Eigentlich war das Thema Rasenplatz in Ludwigsthal schon ad acta gelegt. Zu teuer wären Unterbau und Drainage gekommen. Doch der Verein mit Projektleiter Hartmut Hoppstädter überarbeitete die Pläne.

Mit einem veränderten Konzept will der SC Ludwigsthal im zweiten Anlauf den Umbau seines Sportplatzes in einen Rasenplatz realisieren. Im März mussten die Verantwortlichen das Projekt vorerst auf Eis legen und der Traum vom grünen Sportplatz schien geplatzt. Grund war die Forderung der Sportplanungskommission (SPK), ein Bodengutachten erstellen zu lassen. Es wurde festgestellt, dass der Unterbau des vorhandenen Tennenplatzes für den Bau eines Rasenplatzes nicht geeignet ist und deshalb erneuert werden muss.

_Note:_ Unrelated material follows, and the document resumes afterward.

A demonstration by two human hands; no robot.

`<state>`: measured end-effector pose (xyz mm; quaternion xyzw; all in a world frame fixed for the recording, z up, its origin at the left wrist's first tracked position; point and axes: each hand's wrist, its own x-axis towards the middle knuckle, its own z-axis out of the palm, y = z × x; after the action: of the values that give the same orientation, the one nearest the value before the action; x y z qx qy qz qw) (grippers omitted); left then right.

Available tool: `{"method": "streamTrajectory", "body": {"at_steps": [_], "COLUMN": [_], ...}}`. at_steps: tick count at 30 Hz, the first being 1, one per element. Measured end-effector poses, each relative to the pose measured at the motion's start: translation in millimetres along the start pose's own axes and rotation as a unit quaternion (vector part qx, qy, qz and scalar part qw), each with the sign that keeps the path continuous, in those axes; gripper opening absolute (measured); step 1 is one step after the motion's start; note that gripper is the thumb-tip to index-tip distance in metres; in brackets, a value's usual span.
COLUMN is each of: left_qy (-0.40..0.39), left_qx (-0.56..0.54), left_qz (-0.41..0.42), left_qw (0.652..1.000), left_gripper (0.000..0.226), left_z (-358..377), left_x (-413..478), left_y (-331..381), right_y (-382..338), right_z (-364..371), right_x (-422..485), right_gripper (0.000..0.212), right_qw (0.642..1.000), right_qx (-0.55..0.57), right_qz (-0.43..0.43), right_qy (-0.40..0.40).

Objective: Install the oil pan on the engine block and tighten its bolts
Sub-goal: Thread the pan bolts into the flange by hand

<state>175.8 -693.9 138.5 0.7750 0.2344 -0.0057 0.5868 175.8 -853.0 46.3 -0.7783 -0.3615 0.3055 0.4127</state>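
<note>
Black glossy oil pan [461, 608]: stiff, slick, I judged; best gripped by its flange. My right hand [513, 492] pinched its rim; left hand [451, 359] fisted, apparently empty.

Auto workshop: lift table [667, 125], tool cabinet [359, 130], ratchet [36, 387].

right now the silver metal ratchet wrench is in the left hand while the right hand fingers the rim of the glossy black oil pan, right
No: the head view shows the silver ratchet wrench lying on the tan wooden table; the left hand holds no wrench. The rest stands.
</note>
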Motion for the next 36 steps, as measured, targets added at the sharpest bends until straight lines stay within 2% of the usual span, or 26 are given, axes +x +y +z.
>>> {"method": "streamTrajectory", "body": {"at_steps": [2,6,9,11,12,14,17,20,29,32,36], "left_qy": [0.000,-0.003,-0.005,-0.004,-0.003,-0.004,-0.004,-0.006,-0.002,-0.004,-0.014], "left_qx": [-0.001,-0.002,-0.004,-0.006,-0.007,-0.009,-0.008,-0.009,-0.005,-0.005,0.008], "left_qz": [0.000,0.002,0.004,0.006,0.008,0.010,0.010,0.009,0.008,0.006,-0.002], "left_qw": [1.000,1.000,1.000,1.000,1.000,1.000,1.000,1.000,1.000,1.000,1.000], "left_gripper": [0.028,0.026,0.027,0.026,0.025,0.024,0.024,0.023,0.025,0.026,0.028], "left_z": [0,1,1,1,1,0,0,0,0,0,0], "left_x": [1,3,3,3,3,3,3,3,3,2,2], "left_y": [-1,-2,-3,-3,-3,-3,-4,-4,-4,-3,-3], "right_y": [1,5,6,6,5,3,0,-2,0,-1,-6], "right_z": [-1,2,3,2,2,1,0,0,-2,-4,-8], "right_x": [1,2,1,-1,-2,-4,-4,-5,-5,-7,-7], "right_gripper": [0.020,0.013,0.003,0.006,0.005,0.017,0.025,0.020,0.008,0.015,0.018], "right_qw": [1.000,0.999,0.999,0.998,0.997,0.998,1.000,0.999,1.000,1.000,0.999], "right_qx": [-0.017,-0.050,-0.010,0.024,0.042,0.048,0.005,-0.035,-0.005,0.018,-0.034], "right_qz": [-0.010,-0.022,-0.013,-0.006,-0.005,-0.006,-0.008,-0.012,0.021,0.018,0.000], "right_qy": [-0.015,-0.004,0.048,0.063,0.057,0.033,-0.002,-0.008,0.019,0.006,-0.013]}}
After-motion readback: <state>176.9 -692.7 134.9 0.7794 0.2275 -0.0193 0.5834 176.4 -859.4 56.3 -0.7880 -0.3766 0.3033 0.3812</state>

Eine weitere Erkenntnis aus dem Gutachten war, dass der Einbau einer zusätzlichen Drainage samt einer Drainschicht in Höhe von zehn bis zwölf Zentimetern notwendig ist. All diese Auflagen hätten dem Verein Mehrkosten von rund 90 000 Euro verursacht, die aber im Finanzierungsplan für die Umgestaltung des Platzes nicht vorgesehen und somit auch nicht verfügbar waren.

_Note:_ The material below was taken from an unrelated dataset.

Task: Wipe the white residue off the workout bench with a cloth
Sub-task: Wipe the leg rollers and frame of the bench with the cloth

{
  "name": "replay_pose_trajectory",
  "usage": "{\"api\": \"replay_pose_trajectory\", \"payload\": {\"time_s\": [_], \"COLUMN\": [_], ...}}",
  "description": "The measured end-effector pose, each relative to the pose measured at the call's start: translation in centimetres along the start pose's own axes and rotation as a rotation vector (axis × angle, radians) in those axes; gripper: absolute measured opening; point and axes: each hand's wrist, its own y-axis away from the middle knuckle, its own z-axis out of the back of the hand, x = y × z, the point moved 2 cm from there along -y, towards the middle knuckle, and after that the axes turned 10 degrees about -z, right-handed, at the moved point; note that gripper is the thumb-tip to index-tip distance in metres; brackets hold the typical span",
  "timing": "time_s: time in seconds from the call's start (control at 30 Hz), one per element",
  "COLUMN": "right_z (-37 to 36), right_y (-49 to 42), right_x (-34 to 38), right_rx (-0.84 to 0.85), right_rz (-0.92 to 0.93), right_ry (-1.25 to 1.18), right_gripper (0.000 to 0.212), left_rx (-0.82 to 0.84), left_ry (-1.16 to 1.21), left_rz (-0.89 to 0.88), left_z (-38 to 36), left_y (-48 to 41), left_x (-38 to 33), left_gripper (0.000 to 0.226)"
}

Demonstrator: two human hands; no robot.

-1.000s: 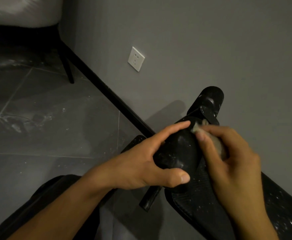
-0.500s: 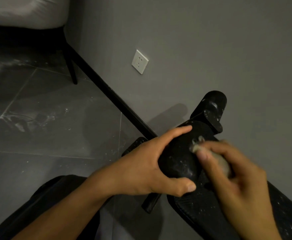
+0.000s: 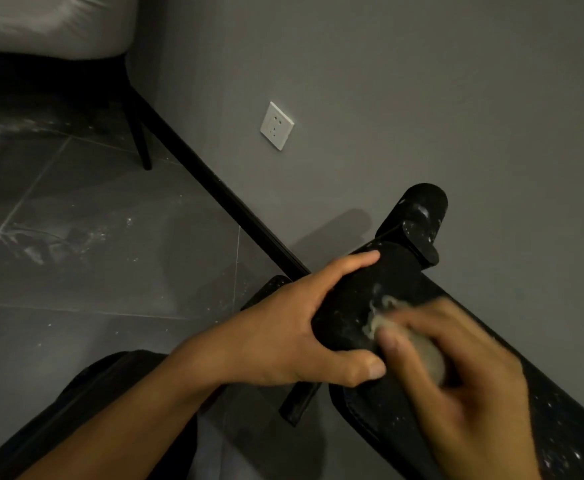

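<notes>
— How's the workout bench (image 3: 567,445) looking?
— Black, set along the grey wall over the tiled floor, and speckled with white all down its pad. There's a pale smear of white residue (image 3: 378,311) on the rounded end (image 3: 349,306).
— And the hands?
— The left hand (image 3: 283,334) is wrapped round that rounded end, thumb on the near side, fingers spread over the far side. The right hand (image 3: 474,393) is curled round a balled beige cloth (image 3: 425,355), pressing it on the pad just beside the left thumb. It's blurred.
— Anything changed from a moment ago?
— The cloth has slid from the top of the end towards the person, leaving the smear uncovered. The left hand's hold is the same.
</notes>
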Motion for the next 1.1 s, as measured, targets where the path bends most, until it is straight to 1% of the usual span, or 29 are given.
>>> {"api": "replay_pose_trajectory", "payload": {"time_s": [0.07,0.13,0.2,0.4,0.5,0.6,0.67,0.8,0.87,0.9,1.0,1.03,1.1], "right_z": [0.2,0.6,0.3,-0.9,-0.6,-0.3,-0.6,-1.5,-1.4,-1.4,-1.5,-1.5,-1.6], "right_y": [-2.0,-3.7,-3.5,2.8,1.6,-1.2,-1.4,1.8,2.0,1.4,-0.6,-0.8,0.1], "right_x": [-1.2,-2.2,-2.3,-0.6,-1.2,-2.0,-1.9,-0.1,-0.4,-0.8,-2.2,-2.3,-1.7], "right_rx": [-0.057,-0.117,-0.132,-0.09,-0.124,-0.193,-0.23,-0.172,-0.179,-0.209,-0.312,-0.318,-0.288], "right_rz": [-0.03,-0.11,-0.149,-0.066,-0.056,-0.131,-0.165,-0.031,-0.01,-0.022,-0.131,-0.153,-0.123], "right_ry": [0.095,0.099,0.034,-0.206,-0.134,-0.028,-0.053,-0.096,-0.082,-0.048,0.014,0.003,-0.02], "right_gripper": [0.013,0.013,0.013,0.012,0.01,0.008,0.009,0.013,0.011,0.01,0.011,0.012,0.012], "left_rx": [0.0,-0.002,-0.007,0.032,0.059,0.059,0.053,0.046,0.041,0.045,0.059,0.058,0.048], "left_ry": [0.017,0.033,0.046,0.075,0.086,0.103,0.105,0.11,0.117,0.124,0.124,0.121,0.115], "left_rz": [0.002,0.009,0.008,-0.004,0.009,0.016,0.02,-0.004,-0.001,0.001,0.004,0.003,-0.003], "left_z": [0.1,0.1,0.0,0.3,0.5,0.5,0.5,0.4,0.4,0.4,0.5,0.4,0.4], "left_y": [0.0,0.0,0.1,0.1,0.1,0.1,0.1,0.0,0.0,-0.1,-0.1,-0.1,-0.1], "left_x": [0.0,-0.1,-0.1,0.2,0.2,0.1,0.2,0.4,0.5,0.5,0.5,0.4,0.4], "left_gripper": [0.098,0.098,0.098,0.096,0.096,0.098,0.098,0.097,0.097,0.097,0.098,0.098,0.098]}}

Das Resultat des Gutachtens war eine Enttäuschung für alle, die von Vereinsseite an dem Projekt beteiligt waren. Aber der SCL und insbesondere Projektleiter Hartmut Hoppstädter ließen sich nicht entmutigen, krempelten die Ärmel hoch und suchten nach Alternativen. Das Projekt Rasenplatz Ludwigsthal sollte nicht im wörtlichen Sinn im Sand verlaufen.

In den folgenden Wochen wurde das ursprünglich angedachte Konzept völlig überarbeitet und neu gestaltet. Wichtigste Änderungen sind demnach, dass der SCL auf einen großzügig geplanten Zaun und auf nicht unbedingt erforderliche Pflasterarbeiten verzichtet. "Dadurch sparen wir rund 70 000 Euro ein, die in den Unterbau und die Drainarbeiten geflossen sind", erklärt Hoppstädter.

Damit konnte der Verein einen Großteil der Folgekosten aus dem Bodengutachten kompensieren. Auf der Grundlage des veränderten Konzepts hat der SCL Anfang Juli neue Zuschussanträge sowohl an die SPK als auch an die Stadt Neunkirchen gerichtet.

Jetzt hoffen der Projektleiter und alle Fußballfreunde in Ludwigsthal auf eine rasche und wohlwollende Entscheidung in Saarbrücken und im Rathaus.

Hartmut Hoppstädter: "Sollte die Sportplanungskommission diesem Konzept zustimmen - und davon gehen wir aus - wird die Stadt die Gelder ebenfalls freigeben." Sollte es so kommen, könnten auf dem Plandaascher Sportplatz schon bald die Bagger anrollen.